**Task item:** Nothing is needed except the lines below that run from the one with "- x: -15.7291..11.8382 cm" through the one with "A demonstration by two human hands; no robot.", repeated exactly.

**Information supplied:**
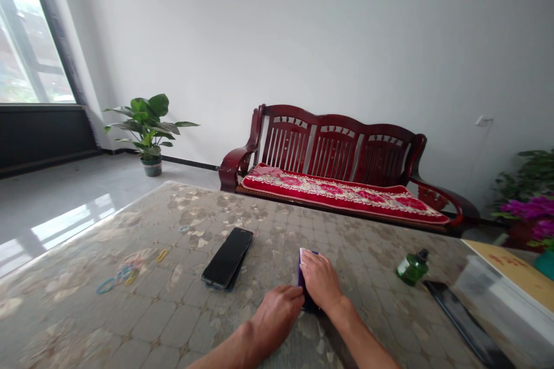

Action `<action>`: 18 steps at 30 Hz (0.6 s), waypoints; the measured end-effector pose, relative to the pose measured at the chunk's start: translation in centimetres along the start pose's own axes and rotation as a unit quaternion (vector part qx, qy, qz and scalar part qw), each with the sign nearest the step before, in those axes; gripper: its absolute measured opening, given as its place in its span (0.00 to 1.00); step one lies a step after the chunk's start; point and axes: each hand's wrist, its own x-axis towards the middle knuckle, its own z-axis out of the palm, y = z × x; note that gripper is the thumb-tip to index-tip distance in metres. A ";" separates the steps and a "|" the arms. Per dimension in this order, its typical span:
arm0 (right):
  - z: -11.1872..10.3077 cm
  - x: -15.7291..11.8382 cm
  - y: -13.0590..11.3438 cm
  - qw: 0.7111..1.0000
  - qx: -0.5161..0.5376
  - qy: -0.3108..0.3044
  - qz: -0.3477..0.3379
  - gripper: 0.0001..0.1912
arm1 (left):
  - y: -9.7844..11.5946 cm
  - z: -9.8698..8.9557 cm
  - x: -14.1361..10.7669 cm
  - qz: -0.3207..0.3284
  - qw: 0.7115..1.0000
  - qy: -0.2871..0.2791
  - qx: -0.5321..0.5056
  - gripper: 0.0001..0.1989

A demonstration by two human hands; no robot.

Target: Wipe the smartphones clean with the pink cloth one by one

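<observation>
A dark blue-purple flat object [300,278] with a whitish top corner is between my hands at the near middle of the table. Most of it is covered, so its exact kind cannot be made out. My right hand [321,280] wraps over its top and right side with the fingers together. At its lower left edge, the closed fingers of my left hand [277,315] press against it. To the left, a black smartphone [228,258] lies face up on another dark flat thing.
The patterned tablecloth [173,311] carries several coloured elastic bands [125,273] at left. On the right are a green bottle [412,269], a long black object [465,321] and a box [511,285]. Behind the table stands a red wooden bench [335,150].
</observation>
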 end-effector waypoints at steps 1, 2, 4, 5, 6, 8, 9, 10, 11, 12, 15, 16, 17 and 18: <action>0.0 0.3 0.1 1.000 -0.001 0.002 0.006 0.23 | -0.1 0.1 -0.1 -0.002 1.000 -0.003 0.002 0.09; 0.1 0.4 0.1 1.000 -0.003 0.006 0.010 0.23 | -0.2 0.3 -0.1 -0.004 1.000 -0.007 0.007 0.09; 0.3 0.1 0.1 1.000 -0.010 0.013 0.016 0.23 | -0.5 0.7 -0.1 -0.004 1.000 -0.012 0.016 0.07; 0.4 -0.3 0.0 1.000 -0.014 0.014 0.016 0.22 | -0.6 0.9 -0.1 -0.002 1.000 -0.014 0.019 0.07; 0.4 -0.8 0.0 1.000 -0.016 0.013 0.014 0.22 | -0.6 1.1 -0.1 0.001 1.000 -0.013 0.023 0.07; 0.5 -2.0 -0.2 1.000 -0.017 0.007 -0.002 0.21 | -0.6 1.1 -0.1 0.007 1.000 -0.009 0.027 0.08; 0.5 -2.5 -0.2 1.000 -0.015 0.004 -0.014 0.21 | -0.5 1.0 0.0 0.008 1.000 -0.006 0.026 0.08; 0.4 -2.9 -0.3 1.000 -0.014 0.003 -0.025 0.21 | -0.4 0.8 0.0 0.008 1.000 -0.002 0.023 0.09; 0.4 -3.1 -0.3 0.999 -0.011 0.003 -0.034 0.22 | -0.3 0.6 0.0 0.005 1.000 0.001 0.019 0.10; 0.2 -3.1 -0.2 0.999 -0.008 0.004 -0.038 0.22 | -0.1 0.3 0.1 0.000 1.000 0.002 0.015 0.10; -0.2 -2.5 0.0 1.000 -0.003 0.013 -0.022 0.22 | 0.3 -0.5 0.1 -0.011 1.000 -0.006 0.009 0.09; -0.3 -2.1 0.1 1.000 -0.002 0.017 -0.012 0.22 | 0.4 -0.7 0.1 -0.012 1.000 -0.011 0.010 0.09; -0.4 -1.9 0.2 1.000 -0.002 0.021 -0.003 0.22 | 0.4 -0.7 0.1 -0.012 1.000 -0.015 0.012 0.08; -0.4 -1.7 0.2 1.000 -0.002 0.024 0.005 0.22 | 0.4 -0.7 0.1 -0.013 1.000 -0.018 0.013 0.08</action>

**Written answer:**
  - x: -15.7291..11.8382 cm
  - y: -13.0590..11.3438 cm
  - qw: 0.7111..1.0000
  - qx: -0.5161..0.5376
  - qy: -0.3108..0.3044
  - qz: -0.3477..0.3379
  - gripper: 0.0001..0.1912
arm1 (left):
  - y: -9.7844..11.5946 cm
  - z: -9.8698..8.9557 cm
  - x: -14.1361..10.7669 cm
  - qz: -0.3207..0.3284
  - qw: 0.7115..1.0000
  - qy: -0.2871..0.2791
  - qx: -0.5321..0.5056
  - gripper: 0.0001..0.1989

A demonstration by two human hands; no robot.

Nothing else is needed to finish the exercise.